Slowly burning on, we see the film gradually change into a colorful landscape of bizarre happenings. Soon after it hit the ground, the meteorite attracts lightning and seems to disappear, dissolving into the ground overnight. The world around the Gardner’s farm begins to morph. Pink flowers start appearing all over the yard, creatures touched mutate into something simply wrong, and plants grow faster than they should. Nathan’s garden has grown massive fruits and veggies but they all taste bad, he smells a horrible smell all the time, phone and internet connections are screwed up and everything including their water, is a strange fluorescent color. Time is completely off, cars have minds of their own, and the youngest son Jack spends all his time talking to new invisible friends in their well. Whew!


Ward shows up from time to time as things get more colorful and mutated. Older brother Benny introduces him to an off-the-grid hippie who lives on their land. Ezra (Tommy Chong) seems to know what is going on (he hears it happening in the ground) and accepts it in a way only a stoned free spirit like him can.

From here on we see personalities change seriously and Cage gets to start doing what he does well by turning into a twitchy, frenzied and insane character. But unlike some Nic Cage films, he isn’t the only one to fall into madness. Madeline Arthur and Joely Richardson also get their own truly bizarre moments in the spotlight. The acting is amazing from everyone in the cast as they each disintegrate in their own special and deranged ways. They were each allowed enough humor to be relatable, but still outrageous when things go bad.

Let talk about horror. To me, this is first and foremost a horror film. The creatures and SFX were super well-done and very over-the-top. Body horror can be laughable if not done right, and this is a case of it being done perfectly. There were some very horrifically gory scenes and creatures that are positively stomach-turning. But the interesting part is we never know what “The Color” really is, leaving our imaginations to fill in the blanks. I think the earth is just an experiment for these visitors; maybe they just wanted to see what could happen when you mess with basic DNA and make new things. But who knows, you might see something totally different.

Ward shows up a few times to try to warn them about the water, though sadly all his efforts to help the family are for naught. But it’s nice that someone wanted to help since the police really didn’t seem to give a shit.

Color Out of Space is a great H.P. Lovecraft short story and despite not being perfect in every way, I loved this film adaptation.

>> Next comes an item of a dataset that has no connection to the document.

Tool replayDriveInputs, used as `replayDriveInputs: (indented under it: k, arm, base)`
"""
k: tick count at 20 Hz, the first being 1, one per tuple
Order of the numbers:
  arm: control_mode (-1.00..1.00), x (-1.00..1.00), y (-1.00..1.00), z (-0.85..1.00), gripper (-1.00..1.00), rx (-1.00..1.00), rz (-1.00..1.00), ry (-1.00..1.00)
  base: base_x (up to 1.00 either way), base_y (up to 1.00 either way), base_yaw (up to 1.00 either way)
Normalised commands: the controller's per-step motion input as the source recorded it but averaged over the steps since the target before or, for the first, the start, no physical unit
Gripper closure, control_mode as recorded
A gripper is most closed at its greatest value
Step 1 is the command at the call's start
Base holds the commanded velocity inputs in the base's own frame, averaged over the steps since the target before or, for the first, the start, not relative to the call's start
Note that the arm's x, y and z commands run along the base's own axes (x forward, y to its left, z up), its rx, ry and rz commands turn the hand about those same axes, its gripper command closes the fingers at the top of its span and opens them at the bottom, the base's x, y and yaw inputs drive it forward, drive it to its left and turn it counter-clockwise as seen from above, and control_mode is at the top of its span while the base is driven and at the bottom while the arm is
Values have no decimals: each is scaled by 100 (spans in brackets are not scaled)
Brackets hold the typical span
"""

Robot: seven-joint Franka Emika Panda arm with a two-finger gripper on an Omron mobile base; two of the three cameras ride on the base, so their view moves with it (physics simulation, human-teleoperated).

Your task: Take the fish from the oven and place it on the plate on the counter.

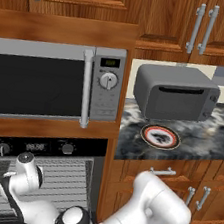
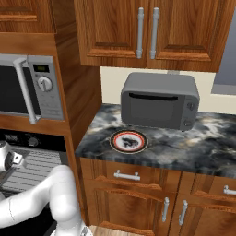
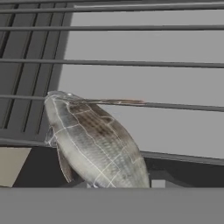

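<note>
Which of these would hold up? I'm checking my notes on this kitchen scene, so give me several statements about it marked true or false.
1. The plate sits on the counter in front of the toaster oven. True.
2. The fish already lies on the plate. False: it is by the wire rack inside the oven.
3. The plate carries a dark motif on a white centre. True.
4. The microwave is mounted below the oven. False: it is above it.
5. The arm reaches toward the counter. False: it reaches into the oven.
</note>
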Motion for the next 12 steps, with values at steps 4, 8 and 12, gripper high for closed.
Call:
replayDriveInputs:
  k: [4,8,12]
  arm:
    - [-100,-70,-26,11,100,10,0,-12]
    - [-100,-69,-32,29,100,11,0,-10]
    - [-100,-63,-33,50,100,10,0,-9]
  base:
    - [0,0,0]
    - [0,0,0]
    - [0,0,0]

It does an amazing job of capturing the essence of Lovecraft horror, will keep you on the edge of your seat and has just enough humor to make us care about the characters. The tension, unpredictability, and manic energy in this film is perfectly done. Kudos to Stanley on directing such a strange story so successfully!

In the end, we see an older Ward looking out over the finished dam. In the closing voice-over he says: “It was just a color, out of space. A messenger from realms whose existence stuns the brain, and numbs us, with the gulfs that it soars open before our frenzy eyes.” That’s what he got out of the incident. Watch it and you can decide what The Color is for you.

Color Out of Space is in theaters now and will be released on DVD/Blu-ray and VOD on Feb 25, 2020. You will not be disappointed! It’s an entertaining, gaudy and intense roller coaster ride to the very end!